The data below is to be retyped exactly, line by line.

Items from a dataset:
====
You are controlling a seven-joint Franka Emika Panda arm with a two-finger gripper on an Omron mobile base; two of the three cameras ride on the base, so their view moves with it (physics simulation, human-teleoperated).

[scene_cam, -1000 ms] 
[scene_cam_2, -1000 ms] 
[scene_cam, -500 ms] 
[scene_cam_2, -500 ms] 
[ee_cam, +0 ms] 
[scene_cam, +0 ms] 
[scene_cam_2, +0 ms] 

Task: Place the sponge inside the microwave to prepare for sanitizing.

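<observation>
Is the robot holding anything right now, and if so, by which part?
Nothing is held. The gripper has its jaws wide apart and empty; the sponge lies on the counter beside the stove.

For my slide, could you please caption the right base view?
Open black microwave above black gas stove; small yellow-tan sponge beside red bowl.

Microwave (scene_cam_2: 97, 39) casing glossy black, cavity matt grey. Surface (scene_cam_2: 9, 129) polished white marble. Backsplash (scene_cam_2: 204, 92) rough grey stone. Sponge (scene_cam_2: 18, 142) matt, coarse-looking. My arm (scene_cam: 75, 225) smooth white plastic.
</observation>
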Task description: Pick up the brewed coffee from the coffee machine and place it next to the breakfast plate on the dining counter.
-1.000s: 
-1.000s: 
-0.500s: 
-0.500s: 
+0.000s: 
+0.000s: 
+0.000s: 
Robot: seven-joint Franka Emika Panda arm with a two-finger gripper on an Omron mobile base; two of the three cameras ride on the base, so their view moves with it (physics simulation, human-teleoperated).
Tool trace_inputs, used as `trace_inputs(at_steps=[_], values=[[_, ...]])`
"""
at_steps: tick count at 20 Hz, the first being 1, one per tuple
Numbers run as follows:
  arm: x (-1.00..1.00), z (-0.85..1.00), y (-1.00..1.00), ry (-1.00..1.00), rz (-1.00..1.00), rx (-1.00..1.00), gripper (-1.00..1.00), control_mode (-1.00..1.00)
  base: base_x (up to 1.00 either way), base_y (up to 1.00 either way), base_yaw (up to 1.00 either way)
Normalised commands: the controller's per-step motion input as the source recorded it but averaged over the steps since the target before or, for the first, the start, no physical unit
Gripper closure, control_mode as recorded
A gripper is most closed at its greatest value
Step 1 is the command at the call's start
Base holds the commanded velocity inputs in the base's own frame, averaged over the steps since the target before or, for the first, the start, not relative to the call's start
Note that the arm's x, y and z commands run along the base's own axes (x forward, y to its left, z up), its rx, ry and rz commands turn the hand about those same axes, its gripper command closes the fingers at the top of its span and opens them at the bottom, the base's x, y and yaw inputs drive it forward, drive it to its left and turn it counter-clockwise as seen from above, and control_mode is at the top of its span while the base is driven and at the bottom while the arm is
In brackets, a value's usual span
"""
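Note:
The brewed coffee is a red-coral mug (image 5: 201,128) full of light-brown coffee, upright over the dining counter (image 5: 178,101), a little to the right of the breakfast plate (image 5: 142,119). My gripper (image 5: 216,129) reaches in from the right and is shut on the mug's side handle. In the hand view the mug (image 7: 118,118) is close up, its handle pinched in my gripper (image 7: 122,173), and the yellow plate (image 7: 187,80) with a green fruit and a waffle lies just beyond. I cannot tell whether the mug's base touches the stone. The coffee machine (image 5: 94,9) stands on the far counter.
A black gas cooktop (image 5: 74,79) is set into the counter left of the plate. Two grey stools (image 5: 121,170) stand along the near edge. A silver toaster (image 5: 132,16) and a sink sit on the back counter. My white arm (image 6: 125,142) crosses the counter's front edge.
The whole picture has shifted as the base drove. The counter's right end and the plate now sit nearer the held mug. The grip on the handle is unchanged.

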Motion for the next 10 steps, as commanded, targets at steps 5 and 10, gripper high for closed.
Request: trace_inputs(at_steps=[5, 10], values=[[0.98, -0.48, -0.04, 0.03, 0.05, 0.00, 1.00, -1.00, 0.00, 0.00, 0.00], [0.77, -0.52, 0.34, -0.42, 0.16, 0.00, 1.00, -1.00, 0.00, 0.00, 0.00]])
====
# Output for this task
You are controlling a seven-joint Franka Emika Panda arm with a two-finger gripper on an Omron mobile base; two of the three cameras ride on the base, so their view moves with it (physics simulation, human-teleoperated).

[scene_cam, -1000 ms] 
[scene_cam_2, -1000 ms] 
[scene_cam, -500 ms] 
[scene_cam_2, -500 ms] 
[ee_cam, +0 ms] 
[scene_cam, +0 ms] 
[scene_cam_2, +0 ms] 

Task: Place the sponge inside the microwave to prepare for sanitizing.

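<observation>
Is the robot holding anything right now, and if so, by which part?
Nothing is held. The gripper has its jaws wide apart and empty; the sponge lies on the counter beside the stove.

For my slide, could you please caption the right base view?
Open black microwave above black gas stove; small yellow-tan sponge beside red bowl.

Microwave (scene_cam_2: 97, 39) casing glossy black, cavity matt grey. Surface (scene_cam_2: 9, 129) polished white marble. Backsplash (scene_cam_2: 204, 92) rough grey stone. Sponge (scene_cam_2: 18, 142) matt, coarse-looking. My arm (scene_cam: 75, 225) smooth white plastic.
</observation>
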Task description: Pick up the brewed coffee from the coffee machine and place it next to the breakfast plate on the dining counter.
-1.000s: 
-1.000s: 
-0.500s: 
-0.500s: 
+0.000s: 
+0.000s: 
+0.000s: 
Robot: seven-joint Franka Emika Panda arm with a two-finger gripper on an Omron mobile base; two of the three cameras ride on the base, so their view moves with it (physics simulation, human-teleoperated).
Tool trace_inputs, used as `trace_inputs(at_steps=[_], values=[[_, ...]])`
"""
at_steps: tick count at 20 Hz, the first being 1, one per tuple
Numbers run as follows:
  arm: x (-1.00..1.00), z (-0.85..1.00), y (-1.00..1.00), ry (-1.00..1.00), rz (-1.00..1.00), rx (-1.00..1.00), gripper (-1.00..1.00), control_mode (-1.00..1.00)
  base: base_x (up to 1.00 either way), base_y (up to 1.00 either way), base_yaw (up to 1.00 either way)
Normalised commands: the controller's per-step motion input as the source recorded it but averaged over the steps since the target before or, for the first, the start, no physical unit
Gripper closure, control_mode as recorded
A gripper is most closed at its greatest value
Step 1 is the command at the call's start
Base holds the commanded velocity inputs in the base's own frame, averaged over the steps since the target before or, for the first, the start, not relative to the call's start
Note that the arm's x, y and z commands run along the base's own axes (x forward, y to its left, z up), its rx, ry and rz commands turn the hand about those same axes, its gripper command closes the fingers at the top of its span and opens them at the bottom, the base's x, y and yaw inputs drive it forward, drive it to its left and turn it counter-clockwise as seen from above, and control_mode is at the top of its span while the base is driven and at the bottom while the arm is
In brackets, a value's usual span
"""
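Note:
The brewed coffee is a red-coral mug (image 5: 201,128) full of light-brown coffee, upright over the dining counter (image 5: 178,101), a little to the right of the breakfast plate (image 5: 142,119). My gripper (image 5: 216,129) reaches in from the right and is shut on the mug's side handle. In the hand view the mug (image 7: 118,118) is close up, its handle pinched in my gripper (image 7: 122,173), and the yellow plate (image 7: 187,80) with a green fruit and a waffle lies just beyond. I cannot tell whether the mug's base touches the stone. The coffee machine (image 5: 94,9) stands on the far counter.
A black gas cooktop (image 5: 74,79) is set into the counter left of the plate. Two grey stools (image 5: 121,170) stand along the near edge. A silver toaster (image 5: 132,16) and a sink sit on the back counter. My white arm (image 6: 125,142) crosses the counter's front edge.
The whole picture has shifted as the base drove. The counter's right end and the plate now sit nearer the held mug. The grip on the handle is unchanged.
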
Motion for the next 10 steps, as commanded, targets at steps 5 and 10, gripper high for closed.
Request: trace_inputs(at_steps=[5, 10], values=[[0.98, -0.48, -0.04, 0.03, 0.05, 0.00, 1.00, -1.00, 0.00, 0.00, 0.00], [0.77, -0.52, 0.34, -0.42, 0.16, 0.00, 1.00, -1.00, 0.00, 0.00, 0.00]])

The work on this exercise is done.